Her yıl, yaşadıkları kentlerden aileleriyle birlikte uzaklara giden çocuklar, ağır koşullar altında çalışmaya, okul hayatlarına veda etmeye zorlanıyor. Eğitim kesintisi, çocukları bir yoksulluk döngüsü içinde, anne-babalarının kaderlerini paylaşmaya mahkum ediyor. Tüm bunlarla mücadele etmeyi hedefleyen ve toplumu bu konuda bilinçlendirmeye çalışan dernek, çalışmalarını sürdürüyor.
Hayata Destek İnsani Yardım Derneğinin, çocukların sağlık, eğitim; ötekileştirilmeksizin toplumda var olma ve yaşam hakları için başlattığı Bu İş Çocuk Oyuncağı Değil! adlı kampanyası, ülke çapında göçebe tarımda çocuk işçiliği üzerine farkındalık yaratmayı ve Türkiyede mevsimsel tarım işçiliği üzerine Meclis Araştırma Komisyonunun kurulmasını sağladı.
ÇOCUK İŞÇİLİĞİ NE DURUMDA?
Hayata Destek İnsani Yardım Derneğinin, çocuk işçiliğine dair merak edilen tüm konuları cevapladığı yazıda, Türkiyedeki çocuk işçiliğinin hangi boyutta olduğu anlatılırken, aynı zamanda çözüm önerileri de sunuluyor.

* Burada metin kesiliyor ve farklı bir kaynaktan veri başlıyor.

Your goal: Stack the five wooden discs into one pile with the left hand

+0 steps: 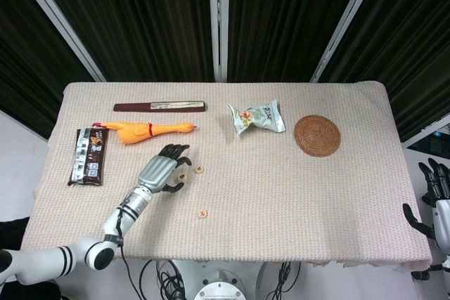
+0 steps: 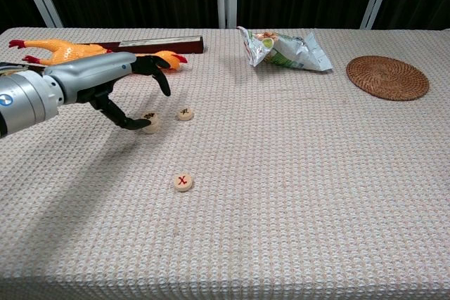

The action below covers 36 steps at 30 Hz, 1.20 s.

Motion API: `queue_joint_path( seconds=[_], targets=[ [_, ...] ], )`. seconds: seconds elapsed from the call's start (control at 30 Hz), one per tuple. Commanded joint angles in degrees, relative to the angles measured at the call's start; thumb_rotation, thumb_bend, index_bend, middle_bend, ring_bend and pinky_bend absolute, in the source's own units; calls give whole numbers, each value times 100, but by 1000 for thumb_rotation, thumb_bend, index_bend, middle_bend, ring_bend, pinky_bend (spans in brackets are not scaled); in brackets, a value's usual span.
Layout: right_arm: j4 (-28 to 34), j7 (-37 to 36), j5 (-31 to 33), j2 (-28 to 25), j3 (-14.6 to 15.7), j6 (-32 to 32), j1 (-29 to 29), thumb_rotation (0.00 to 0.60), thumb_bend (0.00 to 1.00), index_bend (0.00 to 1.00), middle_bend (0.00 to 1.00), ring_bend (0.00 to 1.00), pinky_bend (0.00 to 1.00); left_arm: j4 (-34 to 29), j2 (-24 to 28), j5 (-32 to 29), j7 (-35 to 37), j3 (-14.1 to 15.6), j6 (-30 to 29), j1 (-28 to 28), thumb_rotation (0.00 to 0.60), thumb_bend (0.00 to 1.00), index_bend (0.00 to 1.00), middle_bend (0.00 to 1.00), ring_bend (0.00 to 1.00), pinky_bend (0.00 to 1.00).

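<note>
Three wooden disc spots show on the cloth. One disc point(image 2: 150, 122) point(image 1: 181, 176) looks thicker than the others and may be a small pile; I cannot tell how many it holds. A single disc point(image 2: 185, 113) point(image 1: 200, 169) lies just right of it. Another disc point(image 2: 183, 182) point(image 1: 202, 213) with a red mark lies nearer the front edge. My left hand point(image 2: 119, 86) point(image 1: 165, 166) hovers over the thick disc, thumb tip at its left side, fingers arched above and apart, nothing held. My right hand point(image 1: 434, 198) hangs off the table's right edge, fingers apart, empty.
Behind the left hand lie a rubber chicken point(image 2: 67, 50) point(image 1: 144, 131) and a dark flat bar point(image 1: 160, 106). A dark snack packet point(image 1: 89, 156) is at the far left, a green snack bag point(image 2: 285, 48) at the back middle, and a woven coaster point(image 2: 387, 77) at the back right.
</note>
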<state>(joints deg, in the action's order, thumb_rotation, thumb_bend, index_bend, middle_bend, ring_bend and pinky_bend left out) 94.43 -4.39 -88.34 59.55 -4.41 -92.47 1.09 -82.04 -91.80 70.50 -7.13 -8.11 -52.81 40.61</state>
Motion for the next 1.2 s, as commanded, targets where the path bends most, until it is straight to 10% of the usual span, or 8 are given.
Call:
queue_joint_path(
  seconds=[0.03, 1.2],
  targets=[
    [0, -5, -6, -2, 2, -9, 4, 600, 280, 0, 0, 0, 0, -35, -89, -72, -117, -68, 10, 73, 600, 273, 301, 40, 0, 0],
    [-30, -188, 44, -86, -8, -10, 36, 600, 281, 0, 0, 0, 0, 603, -1023, -2080, -2006, -500, 106, 815, 600, 284, 427, 54, 0, 0]
  ],
)
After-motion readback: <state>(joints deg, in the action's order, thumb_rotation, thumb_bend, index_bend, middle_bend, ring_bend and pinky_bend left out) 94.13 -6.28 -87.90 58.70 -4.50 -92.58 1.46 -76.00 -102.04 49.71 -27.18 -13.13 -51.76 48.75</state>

Türkiyede çocuk işçiliği ne kadar ciddi bir sorun?
Mevsimlik tarım işçilerinin çocukları, doğumlarından itibaren aileleriyle göçer olmalarından ötürü mevsimlik tarım göçünün beraberinde getirdiği şartlardan etkileniyorlar. 2012den bu yana sahada ve saha dışında faaliyetler yürüten Hayata Destek ekibinin gözlemlerine göre, mevsimlik tarımda çocuklar, ortalama 11 yaşından itibaren tarlalarda/bahçelerde çalışmaya başlıyorlar. Bazı durumlarda yaş 9a kadar iniyor. TÜİK'in (Türkiye İstatistik Kurumu) 2012 verilerine göre Türkiye'de istihdam edilen çocuk sayısının 838 bine ulaştığı ve azalma eğiliminin de tamamen durduğu belirtiliyor.
Çocukların çalıştığı tek ülke Türkiye mi? Başka hiçbir yerde örneği yok mu?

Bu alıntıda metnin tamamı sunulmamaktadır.